We have received the following query from one of our members. Can anyone offer any help?
"When can a private limited company pay dividends? What are the rules and requirements that must be complied with?"
Dividends are payments made to company shareholders from the profits of the company. If the company has not made a profit over a given period then it cannot pay a dividend. Most large public limited companies pay a dividend either once or twice a year.
A dividend is a reward to shareholders for investing in their company. It is up to the directors of the company to decide if and when a dividend can be paid to the company’s shareholders.
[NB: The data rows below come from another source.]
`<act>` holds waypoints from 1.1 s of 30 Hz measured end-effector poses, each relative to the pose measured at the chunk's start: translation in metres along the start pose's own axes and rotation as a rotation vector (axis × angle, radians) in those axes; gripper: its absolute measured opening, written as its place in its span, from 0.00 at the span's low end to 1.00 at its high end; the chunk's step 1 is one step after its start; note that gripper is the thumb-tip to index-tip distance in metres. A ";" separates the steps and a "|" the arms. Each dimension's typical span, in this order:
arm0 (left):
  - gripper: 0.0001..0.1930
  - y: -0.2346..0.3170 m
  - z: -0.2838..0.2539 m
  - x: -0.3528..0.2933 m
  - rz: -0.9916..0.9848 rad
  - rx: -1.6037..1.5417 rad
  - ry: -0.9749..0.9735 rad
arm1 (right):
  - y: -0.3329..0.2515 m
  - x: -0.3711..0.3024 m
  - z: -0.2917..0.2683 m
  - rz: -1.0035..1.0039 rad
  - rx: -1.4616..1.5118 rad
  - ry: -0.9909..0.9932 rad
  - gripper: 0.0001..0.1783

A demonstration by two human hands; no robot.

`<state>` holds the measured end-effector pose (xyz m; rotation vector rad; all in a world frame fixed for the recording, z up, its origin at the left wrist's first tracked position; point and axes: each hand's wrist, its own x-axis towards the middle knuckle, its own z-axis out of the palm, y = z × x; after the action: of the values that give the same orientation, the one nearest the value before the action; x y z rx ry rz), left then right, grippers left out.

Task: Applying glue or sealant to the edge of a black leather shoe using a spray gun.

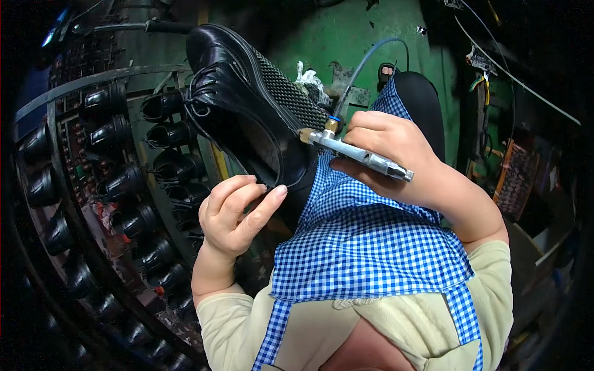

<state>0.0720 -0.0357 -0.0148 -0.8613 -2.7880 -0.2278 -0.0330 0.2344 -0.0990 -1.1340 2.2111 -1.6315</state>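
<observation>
A black lace-up leather shoe (pixel 232 105) is tilted up in front of me, its opening facing me and its textured sole turned right. At the heel, my left hand (pixel 235 213) is closed, with thumb and fingertips at the shoe's back rim. My right hand (pixel 390 145) is wrapped round a slim silver air tool (pixel 362 156) with a brass fitting and blue collar. The tool's tan tip is at the sole edge near the heel; whether it touches cannot be made out. A grey-blue hose (pixel 365 62) runs up from the fitting.
A metal rack (pixel 55 94) with rows of black shoes (pixel 127 182) stands at the left. Behind the sole lies a crumpled white cloth (pixel 309 80). The green floor (pixel 383 18) stretches ahead. At the right are cables (pixel 513 74) and a brown panel (pixel 515 179).
</observation>
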 end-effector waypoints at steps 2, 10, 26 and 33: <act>0.24 0.001 -0.004 0.006 0.013 0.024 -0.030 | -0.002 -0.005 -0.003 0.018 -0.002 -0.009 0.13; 0.17 0.000 -0.005 0.037 0.094 0.114 -0.003 | -0.009 -0.029 -0.012 0.044 0.010 0.024 0.17; 0.23 -0.006 0.012 0.118 0.003 -0.037 -0.035 | -0.010 -0.034 -0.026 0.072 -0.105 0.204 0.13; 0.20 -0.026 0.026 0.154 -0.111 0.193 -0.044 | 0.011 0.001 -0.028 0.020 -0.191 0.346 0.10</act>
<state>-0.0713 0.0310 -0.0037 -0.6745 -2.8431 0.0432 -0.0537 0.2554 -0.0972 -0.9221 2.6312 -1.7515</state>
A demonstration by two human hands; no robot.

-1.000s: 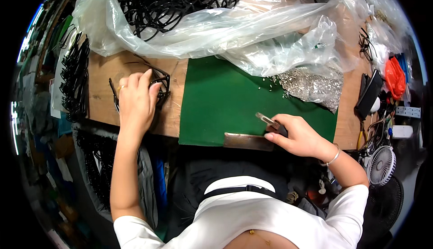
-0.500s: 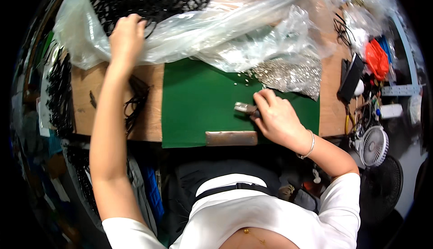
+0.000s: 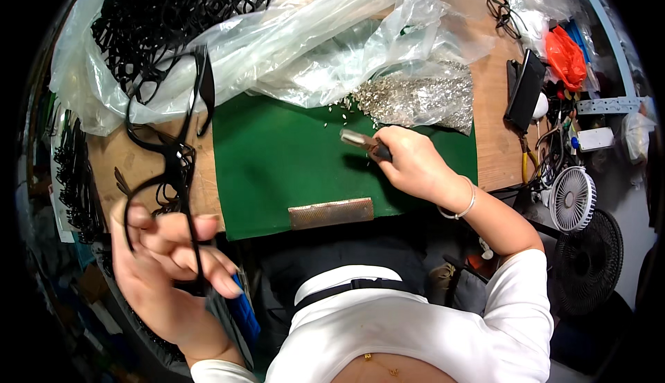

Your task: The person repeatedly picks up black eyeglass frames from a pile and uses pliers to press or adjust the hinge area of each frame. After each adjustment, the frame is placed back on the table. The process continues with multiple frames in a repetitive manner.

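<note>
Raised close to me on the left, my left hand (image 3: 163, 265) grips a black glasses frame (image 3: 173, 151), holding it by one side with the rest standing up from the fingers. My right hand (image 3: 415, 164) is closed around a pair of pliers (image 3: 359, 140) over the green mat (image 3: 277, 175); their metal jaws point left, and most of the handles are hidden in the palm. Just beyond it lies a clear plastic bag of small silvery pieces (image 3: 422, 99), several of them spilled onto the mat. A worn metal bar (image 3: 332, 213) rests along the mat's near edge.
A large clear plastic bag (image 3: 73, 92) at the back left holds many black glasses frames (image 3: 187, 9). More black frames (image 3: 76, 182) hang at the left edge. On the right are a black box-like object (image 3: 524, 92), a red plastic bag (image 3: 566, 57), yellow-handled pliers (image 3: 526, 164) and a white fan (image 3: 573, 199).
My left hand has come back from the bag of frames toward me, now with a glasses frame in it. My right hand keeps the pliers; the whole view has shifted slightly.
</note>
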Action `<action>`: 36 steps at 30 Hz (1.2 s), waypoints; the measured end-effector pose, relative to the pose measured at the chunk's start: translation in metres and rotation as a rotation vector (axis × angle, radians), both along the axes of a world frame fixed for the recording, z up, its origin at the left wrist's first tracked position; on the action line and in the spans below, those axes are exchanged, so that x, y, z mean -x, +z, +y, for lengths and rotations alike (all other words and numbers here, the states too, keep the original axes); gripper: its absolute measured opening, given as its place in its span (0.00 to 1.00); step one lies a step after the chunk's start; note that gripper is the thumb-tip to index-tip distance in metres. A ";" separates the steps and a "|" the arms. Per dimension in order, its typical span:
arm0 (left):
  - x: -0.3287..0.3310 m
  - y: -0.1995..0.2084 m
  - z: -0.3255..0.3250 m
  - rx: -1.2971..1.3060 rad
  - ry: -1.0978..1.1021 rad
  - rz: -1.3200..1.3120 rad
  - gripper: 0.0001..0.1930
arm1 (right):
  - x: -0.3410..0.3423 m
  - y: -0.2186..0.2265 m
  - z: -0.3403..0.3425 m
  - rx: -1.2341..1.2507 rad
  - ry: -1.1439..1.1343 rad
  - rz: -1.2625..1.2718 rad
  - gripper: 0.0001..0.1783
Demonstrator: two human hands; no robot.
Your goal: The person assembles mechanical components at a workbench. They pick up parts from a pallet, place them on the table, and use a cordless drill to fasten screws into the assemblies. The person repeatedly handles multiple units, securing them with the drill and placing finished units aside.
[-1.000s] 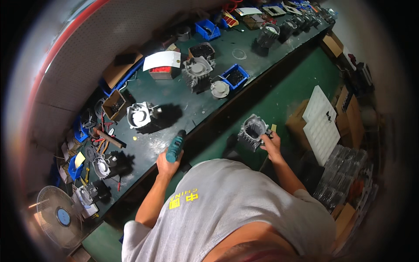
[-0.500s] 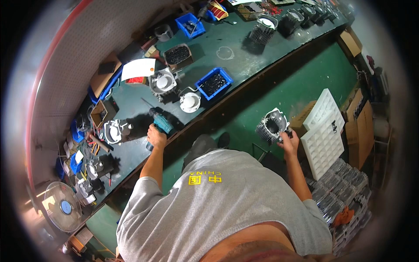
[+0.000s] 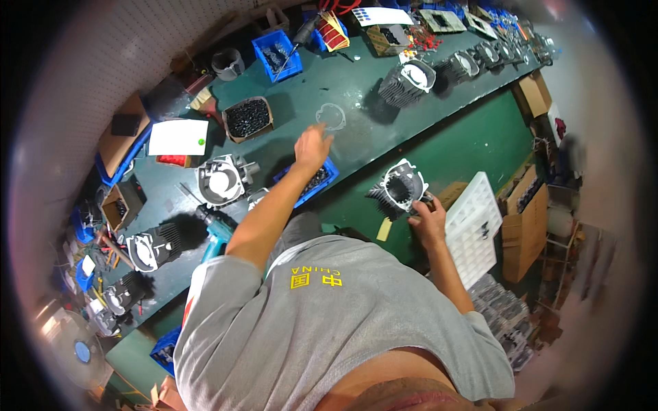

More about the process of paying dividends and the tax implications can be found on the following websites:
Company Law Club - What is a dividend?http://www.companylawclub.co.uk/topics/faq042.htm
Business Link - Paying dividends and paying tax http://www.businesslink.gov.uk/bdotg/action/detail?type=RESOURCES&itemId=1074433390
I hope this is helpful.
Alexa Michael, CIMA
I believe this is prohibited by the CA. Why would they want to do it anyway? It would reduce their cash reserves and their equity base, limiting their chances for expansion and investment. It may also reduce any cash 'cushion' they may keep, creating - or making greater - a risk of cashflow difficulties, especially if they are struggling to turn a profit.
Also, I imagine their share price would take a hit as investors would see such a payout as irresponsible and hence would choose to divest?
Just a few thoughts...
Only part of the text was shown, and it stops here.